- WHAT YOU WILL DO
Give the lines again exactly, from the one holding "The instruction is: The" to the last line of the listing below, both ends included and nothing added.

····················

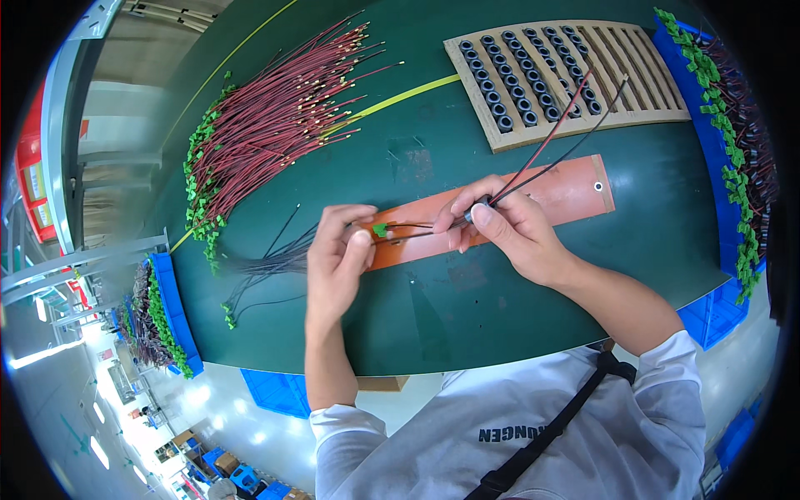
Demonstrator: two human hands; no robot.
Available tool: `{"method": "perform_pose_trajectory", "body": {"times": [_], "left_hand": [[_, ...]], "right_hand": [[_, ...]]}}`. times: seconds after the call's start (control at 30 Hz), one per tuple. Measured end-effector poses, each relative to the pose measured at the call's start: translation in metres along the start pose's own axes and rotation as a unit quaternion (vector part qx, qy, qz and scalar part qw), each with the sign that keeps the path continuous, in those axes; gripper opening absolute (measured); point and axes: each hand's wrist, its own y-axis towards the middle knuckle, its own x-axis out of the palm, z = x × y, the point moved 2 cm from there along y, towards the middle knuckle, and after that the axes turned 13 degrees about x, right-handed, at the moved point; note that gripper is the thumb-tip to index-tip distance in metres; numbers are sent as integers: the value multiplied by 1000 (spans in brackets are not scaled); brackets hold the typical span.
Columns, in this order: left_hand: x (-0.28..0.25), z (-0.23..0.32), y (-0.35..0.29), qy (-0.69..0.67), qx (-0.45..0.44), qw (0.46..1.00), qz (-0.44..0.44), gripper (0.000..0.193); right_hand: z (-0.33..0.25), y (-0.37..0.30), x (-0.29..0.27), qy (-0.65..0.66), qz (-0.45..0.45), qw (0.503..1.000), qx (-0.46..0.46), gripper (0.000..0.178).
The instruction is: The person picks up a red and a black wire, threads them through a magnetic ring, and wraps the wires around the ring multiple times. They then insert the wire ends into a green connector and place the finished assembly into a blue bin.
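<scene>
My right hand is closed on a black ferrite ring, pinched between thumb and fingers. Through or along the ring runs a red and black wire pair, its free ends pointing up and to the right. Black leads pass from the ring toward a small green connector beside my left fingertips. My left hand has its fingers curled and the thumb pressed in, gripping the connector end of the wires. Both hands are above an orange-brown strip on the green table.
A large bundle of red wires with green connectors lies far left. Loose black wires are left of my left hand. A wooden rack holds rows of ferrite rings at the far right. Blue bins of wired connectors flank the table.
</scene>
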Motion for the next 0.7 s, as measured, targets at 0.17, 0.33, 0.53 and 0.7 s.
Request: {"method": "perform_pose_trajectory", "body": {"times": [0.17, 0.33, 0.53, 0.7], "left_hand": [[-24, 9, -1, -53, 28, 996, -66, 36], [-34, 2, -2, -83, 32, 996, -32, 28], [-27, 8, 0, 37, 32, 994, -96, 30], [-26, 3, -5, -8, -43, 998, -39, 18]], "right_hand": [[-1, 1, 0, -5, 6, 1000, 3, 25], [1, 2, -1, 0, -2, 1000, -3, 25], [2, 2, -1, -4, -3, 1000, -19, 24], [2, 1, 0, -5, -3, 1000, -25, 23]]}}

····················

- THE ANSWER
The instruction is: The person picks up a red and a black wire, threads them through a magnetic ring, and wraps the wires around the ring multiple times. They then insert the wire ends into a green connector and place the finished assembly into a blue bin.
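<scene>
My right hand is closed on a black ferrite ring, pinched between thumb and fingers. Through or along the ring runs a red and black wire pair, its free ends pointing up and to the right. Black leads pass from the ring toward a small green connector beside my left fingertips. My left hand has its fingers curled and the thumb pressed in, gripping the connector end of the wires. Both hands are above an orange-brown strip on the green table.
A large bundle of red wires with green connectors lies far left. Loose black wires are left of my left hand. A wooden rack holds rows of ferrite rings at the far right. Blue bins of wired connectors flank the table.
</scene>
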Motion for the next 0.7 s, as measured, targets at 0.17, 0.33, 0.53 and 0.7 s.
Request: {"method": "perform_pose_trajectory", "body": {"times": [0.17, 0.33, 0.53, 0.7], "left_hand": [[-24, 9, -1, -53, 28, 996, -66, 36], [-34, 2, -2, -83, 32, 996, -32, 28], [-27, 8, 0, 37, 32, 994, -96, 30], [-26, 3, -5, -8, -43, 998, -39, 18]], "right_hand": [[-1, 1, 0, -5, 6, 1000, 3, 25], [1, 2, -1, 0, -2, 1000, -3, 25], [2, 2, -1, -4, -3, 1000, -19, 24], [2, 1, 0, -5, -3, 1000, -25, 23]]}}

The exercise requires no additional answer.